Negative White Noise
In our daily lives, we are bombarded by information. We absorb phone calls, text messages, emails, Facebook, Twitter, blogs, 24 hour news cycle, newspapers, magazines, billboards, television, books, mp3 players, and regular verbal interaction. The only thing that seems to cut through this dense fog of white noise is strong opinions.
With so many things preening for our attention, we don’t have time to appreciate the subtlety and nuance of a well formulated idea. We’re entertained by the conflict of extremes. Heroes vs. Villains. Right vs. Left. While the reality is, the majority of us are somewhere in between the two polar extremes.
The source of this white noise is almost universally negative. Generally for things to be noteworthy for traditional media, they have to be anomalies. The 1 person who commits a murder in a community of 100,000 where 99,999 people don’t commit a murder that day is the one that makes the news. The paparazzi digs up dirt on celebrities. Our sports coverage circles around cheating and fights over money.

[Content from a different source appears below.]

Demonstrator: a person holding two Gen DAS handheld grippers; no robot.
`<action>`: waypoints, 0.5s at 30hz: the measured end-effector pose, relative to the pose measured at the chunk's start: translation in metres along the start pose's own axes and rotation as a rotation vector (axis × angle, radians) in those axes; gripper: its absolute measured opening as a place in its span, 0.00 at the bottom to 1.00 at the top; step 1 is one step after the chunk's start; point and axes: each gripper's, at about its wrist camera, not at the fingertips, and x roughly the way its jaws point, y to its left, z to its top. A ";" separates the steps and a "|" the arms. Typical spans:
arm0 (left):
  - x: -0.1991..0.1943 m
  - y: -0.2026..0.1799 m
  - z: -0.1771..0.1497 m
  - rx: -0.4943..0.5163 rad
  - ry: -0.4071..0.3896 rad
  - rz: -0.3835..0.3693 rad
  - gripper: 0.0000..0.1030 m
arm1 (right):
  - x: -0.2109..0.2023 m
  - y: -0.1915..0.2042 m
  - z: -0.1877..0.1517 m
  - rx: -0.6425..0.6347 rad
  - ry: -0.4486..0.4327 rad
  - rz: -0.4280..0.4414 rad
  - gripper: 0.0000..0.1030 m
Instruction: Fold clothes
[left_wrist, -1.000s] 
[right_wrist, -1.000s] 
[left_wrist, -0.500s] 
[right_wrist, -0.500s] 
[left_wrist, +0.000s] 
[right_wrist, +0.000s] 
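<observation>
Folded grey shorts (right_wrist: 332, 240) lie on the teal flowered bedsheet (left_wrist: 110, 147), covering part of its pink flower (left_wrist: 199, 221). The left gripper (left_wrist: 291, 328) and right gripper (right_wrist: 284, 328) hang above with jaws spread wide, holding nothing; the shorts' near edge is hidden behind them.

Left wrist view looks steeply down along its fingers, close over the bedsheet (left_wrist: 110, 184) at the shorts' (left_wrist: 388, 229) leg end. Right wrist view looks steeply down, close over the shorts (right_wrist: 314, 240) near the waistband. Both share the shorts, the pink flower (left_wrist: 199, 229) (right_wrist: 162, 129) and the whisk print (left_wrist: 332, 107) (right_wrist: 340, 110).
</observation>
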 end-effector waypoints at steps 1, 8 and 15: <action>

Advertising almost universally pushes products by making you feel inferior if you don’t have that product or makes you feel like you need that product to correct a defect that is wrong with you.
Creative people, authors, artists, musicians and the like thrive off of depression, remorse, misery, and pain. Many try to make their art into a form of social commentary. Many try to deal with their personal problems by expressing them artistically. People call, text, Tweet, blog, use Facebook, etc. to complain far more than any other reason. So much of society’s information is how we cope with the negative.
People cry and lament about how Charlie Sheen, Lindsay Lohan’s legal problems, and the royal wedding got more coverage than the Arab spring. When in reality, the most important events are often lost in the white noise. Entertainment floats to the top. The most important issues are rarely the most popular issues.
We are always aware that people are being murdered, raped, kidnapped, trafficked, exploited, and suffering every single minute of every single day. Of course we don’t want to deal with it. We don’t want to hear about it until it hits our doorstep. We’re so lost in this negative white noise that we seek out the easiest coping mechanism: ignoring it all.
There is a disconnect between people and the most important events. They don’t see how it affects their lives. They don’t see how they’ll make a difference. They hear all these negative things. They accept that no matter what they do these negative things will happen anyway. Everyone throws their hands up and self medicates with entertainment, anti-depressants, alcohol, food, shopping, and marijuana.
Now, you might be sitting there thinking that I’m doing the same thing. I’m a hypocrite for contributing to the white noise by complaining to the same few dozen people who take the time to listen to me. My defense is in nuance. My hope is that as more of us who have this awareness we can help others bridge that disconnect and prevent some apathy.
I’m not asking for everyone to become a goody-two-shoes and “Pay it Forward”, but instead of being angry at political talking heads, vapid musicians, self absorbed actors, and reality television stars, just realize that after a long day of work surrounded by the negative white noise, people just want to sit on their couch or computer and eat their nutrition-less entertainment Twinkie.
Individually, we can’t overturn the tide. We can however help one another cope. We can improve each others’ day. We can convince one another some action is better than inaction. The most important things will never be the most popular things, but the goal should be preventing everyone around us from confusing the two and losing hope.